As society develops and discriminations of the past continue to be acknowledged, these past weeks have shown that we can make right those wrongs of generations past. I felt this as I joined the protest on Saturday in Victoria, South London. Despite weeks of feeling anxious about going outside amongst crowds due to the current pandemic, I couldn’t remain at home during these protests. The calling was bigger than me as I’m sure every other individual that participated felt. As I heard chorused chants of ‘Black Lives Matter’ and ‘No Justice, No Peace’ and looked ahead at the growing crowd surrounding me, I could feel the atmosphere changing. The tide is turning finally as we’re all making it known that we cannot stand for what happened to George Floyd and countless other Black people victimized by systematic oppression. 

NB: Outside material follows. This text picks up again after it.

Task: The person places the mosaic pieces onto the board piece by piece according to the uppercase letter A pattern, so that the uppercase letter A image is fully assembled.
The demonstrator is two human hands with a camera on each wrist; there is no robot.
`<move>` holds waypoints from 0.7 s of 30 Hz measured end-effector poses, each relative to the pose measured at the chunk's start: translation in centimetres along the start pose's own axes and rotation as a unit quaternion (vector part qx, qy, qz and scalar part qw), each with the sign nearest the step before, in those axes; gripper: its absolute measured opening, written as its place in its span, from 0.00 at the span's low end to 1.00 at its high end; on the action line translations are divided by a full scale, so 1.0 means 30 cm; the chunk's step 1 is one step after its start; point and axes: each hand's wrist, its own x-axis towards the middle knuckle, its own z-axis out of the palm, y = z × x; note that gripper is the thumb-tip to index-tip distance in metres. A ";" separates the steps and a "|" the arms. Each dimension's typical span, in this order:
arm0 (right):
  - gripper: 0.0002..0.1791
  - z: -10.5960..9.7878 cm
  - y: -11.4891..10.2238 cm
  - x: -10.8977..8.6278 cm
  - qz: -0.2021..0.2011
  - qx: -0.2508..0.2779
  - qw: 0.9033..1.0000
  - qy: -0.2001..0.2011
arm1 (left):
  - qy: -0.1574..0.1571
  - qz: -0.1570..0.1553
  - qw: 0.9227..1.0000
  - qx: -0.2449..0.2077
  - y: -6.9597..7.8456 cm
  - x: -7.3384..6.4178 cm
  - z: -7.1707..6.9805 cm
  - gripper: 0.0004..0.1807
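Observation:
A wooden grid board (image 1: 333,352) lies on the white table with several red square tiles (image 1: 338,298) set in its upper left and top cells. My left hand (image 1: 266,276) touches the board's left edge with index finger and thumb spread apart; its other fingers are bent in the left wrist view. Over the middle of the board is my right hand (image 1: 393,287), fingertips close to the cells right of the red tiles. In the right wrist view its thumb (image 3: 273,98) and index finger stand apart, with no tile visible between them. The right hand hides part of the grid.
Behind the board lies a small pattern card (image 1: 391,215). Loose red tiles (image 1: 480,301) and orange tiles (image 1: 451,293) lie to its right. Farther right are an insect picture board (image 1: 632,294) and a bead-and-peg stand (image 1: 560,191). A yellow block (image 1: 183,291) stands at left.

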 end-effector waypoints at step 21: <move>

“This moment will mark my generation. The unification I witnessed was emotional on many levels as I felt our struggle as Black people in society finally being loudly addressed in the UK and all over the world.”

Not only were we standing for the injustices in America, we were also defending Black lives in the UK, acknowledging the many levels of racism that go on in this country, often unacknowledged. I’ve noticed how the word itself strikes discomfort in some of those who have never felt the weight of oppression, feeling that bringing up the issue at all is an attack on themselves. That’s why chants of ‘Silence is Violence’ also uttered during the protests were so important for non-Black people to hear in order to make them realize being dormant in situations of racism is just as harmful as being the aggressor. There were sights I never thought I’d see as my sister and I walked for hours all over the city through wind and rain, along the River Thames and past estates, to the black gates of wealthy Chelsea neighborhoods. Cars beeped in solidarity and residents raised their hands in support on balconies, along with a couple of non-supporters I spotted frowning at the sight of the crowds. Seeing this only made us chant louder. 

Coming home the exhaustion hit me but so did the pride. I felt like I accomplished something remarkably poignant, something I could tell the grandchildren about one day inspiring them to continue to stand up for their community. This moment will mark my generation. The unification I witnessed was emotional on many levels as I felt our struggle as Black people in society finally being loudly addressed in the UK and all over the world. However, the work does not stop there. Systematic racism needs to be tackled seriously which starts in the workplace, through education of history and the criminal justice system. More Black employees need to be hired and assigned managerial positions, evaluated on the same level as their white colleagues. Real history needs to be taught to students in order for them to understand where their ancestors came from and how society has developed over time. Laws created to institutionalize Black people need to be abolished and most importantly – police brutality needs to stop while we wait for these changes to take place. 

Once all these goals have been achieved, only then will Black lives truly matter in society.